Saturday Morning Kids Shows are a type of hybrid programming that was produced and aired in both the US and UK for years — the variation more common in the UK than the US is essentially a Variety Show aimed at kids. Some were actually run five times a week, on weekdays — but they have almost entirely been phased out in favor of shows that are cheaper to produce, easier to re-run, and have higher profit margins. (And most US networks have actually phased out all Saturday-morning children's fare entirely.) The genre seemed to be dead in the UK, Toonattik was the last real example and it dumped its presenters and become just a cartoon block before being axed at the end of 2010. However, The BBC brought back the format as Saturday Mash-Up! in 2017.
They frequently include the following elements:
- Cartoons, often recycled theatrical shorts or Merchandise-Driven shows such as ThunderCats (1985).
- At least two (more often than not, three or more) noticeable presenters/hosts - on UK television, at least one of these will often be a puppet character.
- Spoofs of popular TV shows (especially common with the UK variation — Taggart appears to have been done once, Doctor Who has been done far too many times to count).
- Celebrities being interviewed and/or singing.
- A live audience of young and old kids.
- Phone-in competitions (often involving things that require you to watch the cartoons).
- People getting Covered in Gunge.
- Childish humour.
- Parent Service.
For Saturday Morning cartoons as shown in the US, rather than variety shows, see Saturday-Morning Cartoon. Compare and contrast Sunday Evening Drama Series, an unobjectionable, family-friendly series meant to air on Sunday night.
Notable examples:
- Dibujuegos, hosted by musician Manuel Wirtz, often alongside Big Bird
. Ran in 1991.
- Australia also has a lot of these, the longest running being Saturday Disney.
- An infamous example from the nineteen-eighties is Xuxa, hosted by an oversexed (and not very smart) former model that inspired the wrath of Moral Guardians and produced a few short-lived imitators.
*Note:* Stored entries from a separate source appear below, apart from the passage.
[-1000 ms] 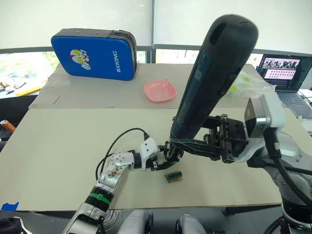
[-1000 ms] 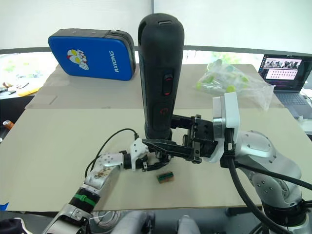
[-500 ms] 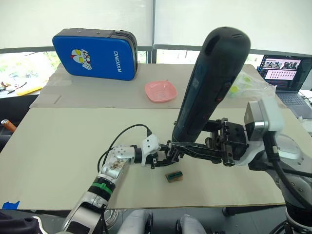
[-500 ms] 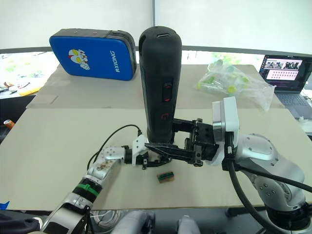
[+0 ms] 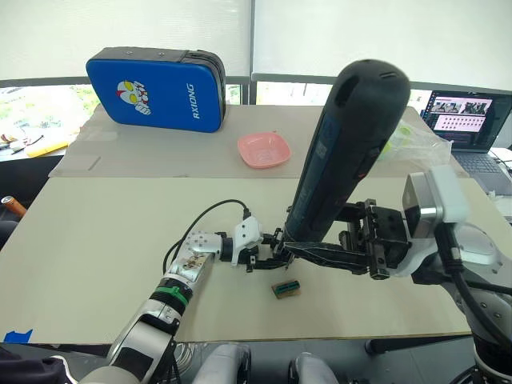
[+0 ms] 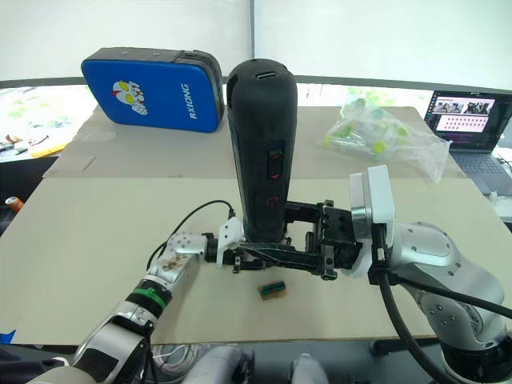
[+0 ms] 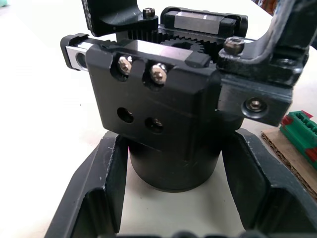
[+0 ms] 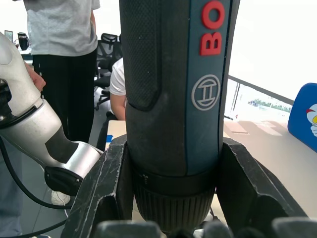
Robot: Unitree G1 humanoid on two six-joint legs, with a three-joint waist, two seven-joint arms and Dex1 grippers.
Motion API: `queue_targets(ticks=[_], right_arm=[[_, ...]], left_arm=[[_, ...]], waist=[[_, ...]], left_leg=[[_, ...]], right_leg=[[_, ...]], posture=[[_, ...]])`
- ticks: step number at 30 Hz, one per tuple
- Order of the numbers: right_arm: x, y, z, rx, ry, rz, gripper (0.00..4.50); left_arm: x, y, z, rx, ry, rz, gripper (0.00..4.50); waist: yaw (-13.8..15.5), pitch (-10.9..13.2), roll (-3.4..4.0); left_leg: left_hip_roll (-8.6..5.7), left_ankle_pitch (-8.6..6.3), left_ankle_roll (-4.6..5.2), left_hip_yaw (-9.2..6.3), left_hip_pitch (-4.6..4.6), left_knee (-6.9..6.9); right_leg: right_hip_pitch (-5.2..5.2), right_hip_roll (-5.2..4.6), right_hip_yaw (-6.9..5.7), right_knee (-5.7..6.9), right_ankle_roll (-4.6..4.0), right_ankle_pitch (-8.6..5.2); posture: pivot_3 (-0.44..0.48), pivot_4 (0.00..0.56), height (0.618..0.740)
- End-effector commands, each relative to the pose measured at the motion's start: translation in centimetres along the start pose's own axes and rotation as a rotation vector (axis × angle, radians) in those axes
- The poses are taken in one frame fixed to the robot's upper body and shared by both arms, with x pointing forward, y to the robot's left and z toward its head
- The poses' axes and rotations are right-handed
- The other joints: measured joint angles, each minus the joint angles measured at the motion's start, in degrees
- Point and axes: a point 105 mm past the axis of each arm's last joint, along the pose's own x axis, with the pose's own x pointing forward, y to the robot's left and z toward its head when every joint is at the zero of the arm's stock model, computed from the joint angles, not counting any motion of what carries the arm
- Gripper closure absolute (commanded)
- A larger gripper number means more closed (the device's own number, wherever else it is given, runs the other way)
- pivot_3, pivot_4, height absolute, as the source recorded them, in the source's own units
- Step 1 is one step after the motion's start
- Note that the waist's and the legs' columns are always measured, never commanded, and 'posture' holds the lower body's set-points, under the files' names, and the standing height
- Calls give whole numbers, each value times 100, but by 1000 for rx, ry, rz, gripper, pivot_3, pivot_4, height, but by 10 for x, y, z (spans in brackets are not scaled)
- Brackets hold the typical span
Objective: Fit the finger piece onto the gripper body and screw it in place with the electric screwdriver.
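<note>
My right gripper [image 5: 294,246] is shut on the electric screwdriver [image 5: 344,152], a thick black cylinder standing nearly upright, with a red mark [image 6: 275,172] on its side. Its tip is hidden low behind the fingers. Just under it, the gripper body [image 7: 158,99], a black block with two silver screws on its face, stands on the table. My left gripper [image 5: 260,256] is shut around the body's round base. In the left wrist view a flat black part [image 7: 116,15] rises from the body's top; I cannot tell whether it is the finger piece.
A green-and-brown block [image 5: 286,289] lies on the table just in front of the grippers. At the back are a blue case [image 5: 156,88], a pink dish [image 5: 263,149], a plastic bag [image 6: 384,132] and a laptop [image 5: 468,116]. A person [image 8: 59,49] stands beyond the table.
The right gripper has lowered the screwdriver toward the gripper body and set it a little more upright. The left forearm has swung to the right while its gripper stays on the body.
</note>
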Motion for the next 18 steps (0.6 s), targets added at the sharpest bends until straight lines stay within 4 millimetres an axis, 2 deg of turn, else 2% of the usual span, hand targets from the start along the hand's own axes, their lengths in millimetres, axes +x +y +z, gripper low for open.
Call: queue_targets(ticks=[1, 2, 7, 11, 18], right_arm=[[0, 5, 15, -54, -40, 22, 2597], [0, 5, 15, -53, -40, 24, 2597], [0, 4, 17, -53, -41, 27, 2597], [2, 2, 20, -54, -42, 25, 2597], [5, -1, 22, -49, -48, 24, 2597]], left_arm=[[-8, 3, -12, -32, 48, 55, 380], [-11, 4, -10, -35, 41, 62, 42], [-23, 0, -7, -26, 27, 90, 42], [-30, -12, -3, -34, 16, 103, 42], [-18, -27, 4, -39, 0, 158, 42]], waist=[[-19, 0, 0], [-24, 0, 0], [-91, 0, 0], [-184, 0, 0], [-151, 0, 1]], left_leg=[[0, 0, 0, 0, 0, 0], [0, 0, 0, 0, 0, -1], [2, -3, 5, 0, 0, -5], [2, -7, 11, 0, 0, -13], [2, -10, 14, 1, -2, -13]], right_leg=[[0, 0, 0, -3, 2, 2], [0, 1, 0, -5, 2, 3], [-5, 3, 0, -10, 2, 3], [-10, 3, 0, -14, 2, 3], [-5, 2, 2, -25, 5, 5]], posture=[[0, 150, 740], [0, 150, 740], [0, 150, 740], [0, 150, 740], [0, 150, 740]])
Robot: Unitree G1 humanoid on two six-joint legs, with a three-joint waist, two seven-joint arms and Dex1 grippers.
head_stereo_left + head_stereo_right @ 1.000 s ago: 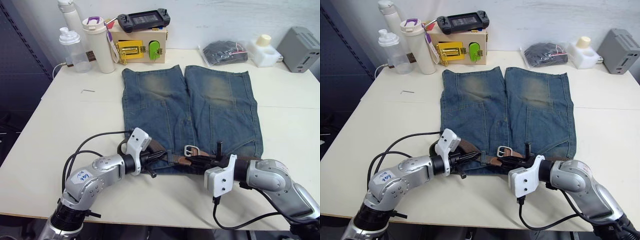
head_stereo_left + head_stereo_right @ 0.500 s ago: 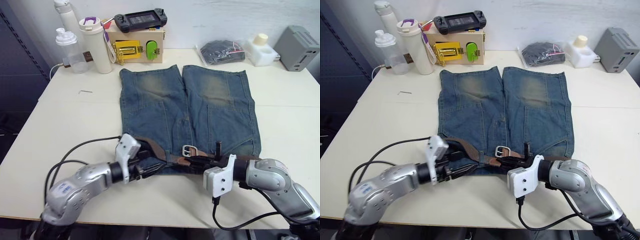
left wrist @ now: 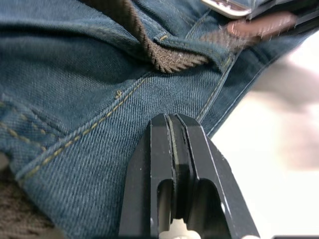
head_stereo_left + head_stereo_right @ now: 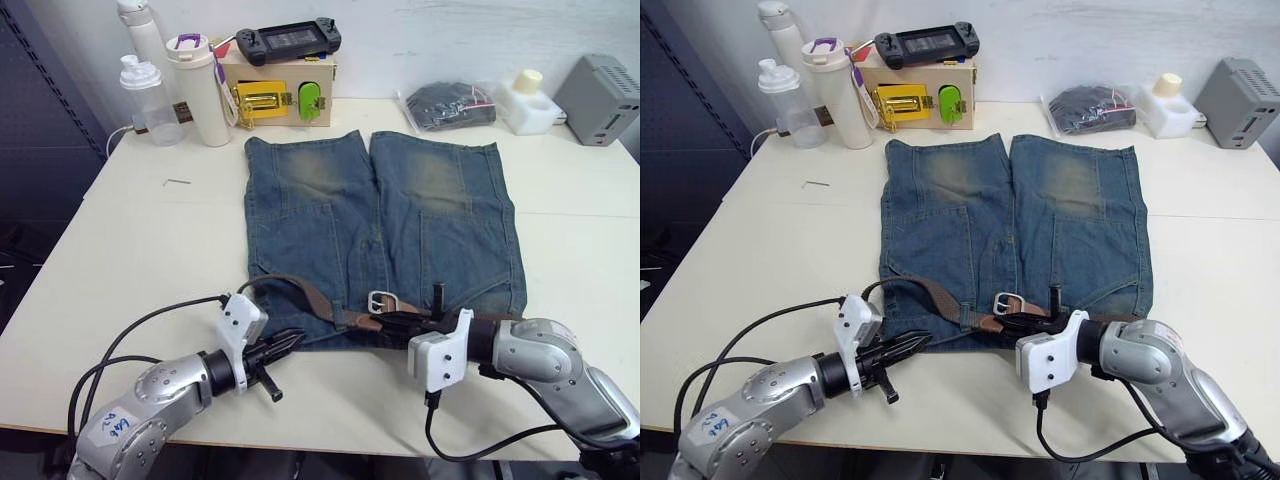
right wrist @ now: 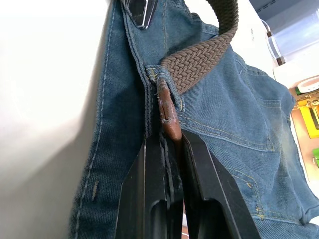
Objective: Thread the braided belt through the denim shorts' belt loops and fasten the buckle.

Xuxa is also infamous for the fire on the set of her later show Xuxa Park.
- You Can't Do That on Television started out as one of these (with live-action sketches instead of cartoons); the call-in segments were dropped as soon as the show was repackaged for sale to markets outside Ottawa and the music segments phased out after the first couple years while the Show Within a Show aspects of the link segments were played up, until what was left was a Sketch Comedy.
- The Club Dorothée show hosted by popular childrens' songs singer Dorothée in the late '80s and in The '90s is the quintessential example in the history of French TV. For better or worse, this show is the reason there's massive Anime and Toku fandoms in France. It ran for nearly a decade ('87-'97) before its somewhat speculated-aboutnote cancellation.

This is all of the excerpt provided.